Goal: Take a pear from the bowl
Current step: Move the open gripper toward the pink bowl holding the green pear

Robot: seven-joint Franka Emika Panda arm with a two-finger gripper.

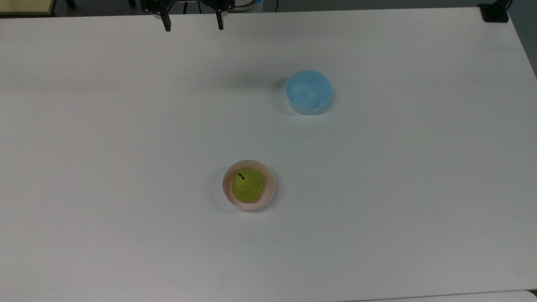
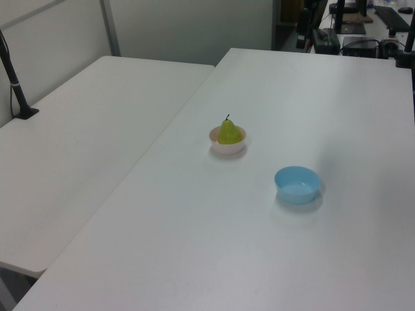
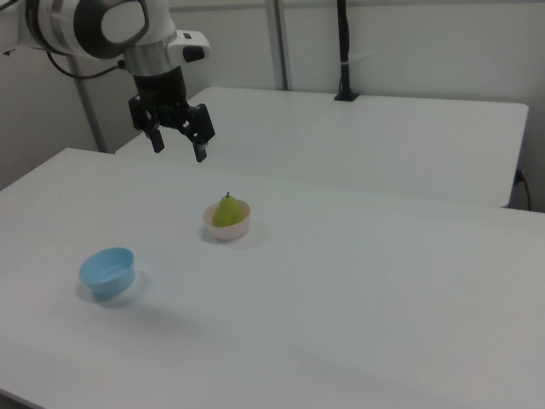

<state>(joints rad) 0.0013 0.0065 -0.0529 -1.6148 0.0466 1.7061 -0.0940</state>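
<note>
A yellow-green pear [image 1: 247,184] [image 2: 229,132] [image 3: 226,211] with a short dark stem stands upright in the pale pink bowl [image 1: 269,188] [image 2: 228,148] [image 3: 228,230] near the middle of the white table. My gripper [image 1: 194,24] [image 3: 180,149] hangs open and empty well above the table, at the top edge of the top view and up and to the left of the bowl in the right view. Its two dark fingers [image 3: 201,153] point down, wide apart.
An empty light blue bowl [image 1: 308,92] [image 2: 297,184] [image 3: 108,271] sits apart from the pink one. A second white table [image 2: 78,149] [image 3: 358,136] adjoins this one, with a black pole [image 3: 343,51] clamped at its far side.
</note>
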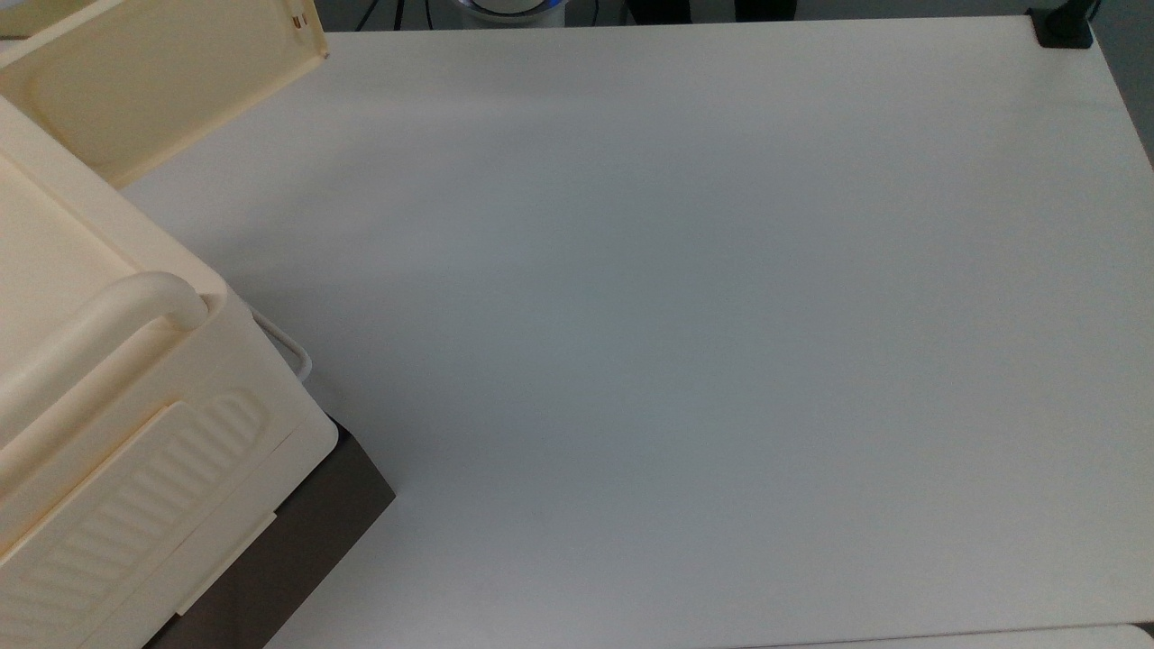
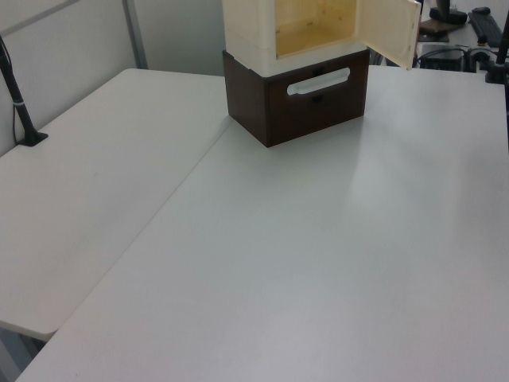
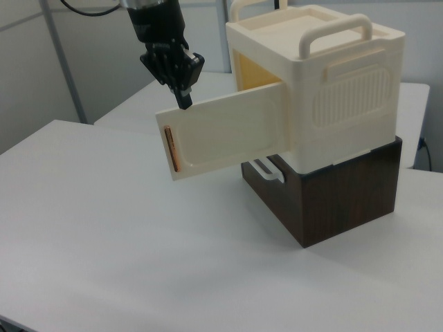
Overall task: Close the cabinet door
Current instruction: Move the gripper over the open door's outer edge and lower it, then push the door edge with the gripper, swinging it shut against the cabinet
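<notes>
The cream-yellow cabinet point(image 1: 117, 424) stands on a dark brown base point(image 1: 306, 532) at the top view's left edge. Its cabinet door point(image 1: 153, 81) is swung wide open, with small brown-red marks at its far corner. In the right view the cabinet door point(image 3: 228, 135) juts out toward the right view's left, a copper strip along its free edge. My black gripper point(image 3: 185, 102) hangs just behind the door's upper free corner, fingers pointing down and shut with nothing between them. In the left view the cabinet point(image 2: 254, 24) shows its open inside, the cabinet door point(image 2: 390, 28) hanging to the right.
The brown base has a white drawer handle point(image 2: 318, 81). The white table point(image 1: 676, 315) spreads wide to the top view's right. A black clamp point(image 1: 1064, 27) sits at its far right corner. A black post point(image 2: 20, 103) stands on the side table at the left view's left.
</notes>
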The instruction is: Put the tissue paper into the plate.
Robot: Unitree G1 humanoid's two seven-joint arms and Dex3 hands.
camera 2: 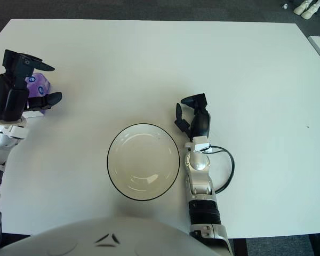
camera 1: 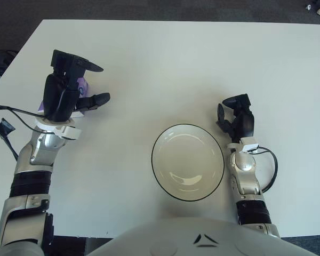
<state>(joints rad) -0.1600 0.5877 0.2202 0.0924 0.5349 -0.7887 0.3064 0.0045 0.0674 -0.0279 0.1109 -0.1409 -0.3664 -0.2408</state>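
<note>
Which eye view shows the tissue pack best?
The right eye view: the purple tissue pack shows beside the left robot hand, fingers spread around it. In the left eye view only a sliver peeks out.

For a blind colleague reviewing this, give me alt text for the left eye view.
The robot's left hand is over a purple tissue pack at the white table's left side, fingers spread around it. An empty black-rimmed plate sits near the front edge, with the right hand idle just right of it.

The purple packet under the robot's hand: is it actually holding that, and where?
Cannot be told. The left hand is over the tissue packet, fingers spread either side; contact is hidden. The right hand, beside the plate, holds nothing.
</note>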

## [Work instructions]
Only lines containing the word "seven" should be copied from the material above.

## [Answer to the exercise]
Robot: seven-joint Franka Emika Panda arm with a two-finger gripper.
Robot: Unitree G1 humanoid's two seven-joint arms and Dex3 hands.

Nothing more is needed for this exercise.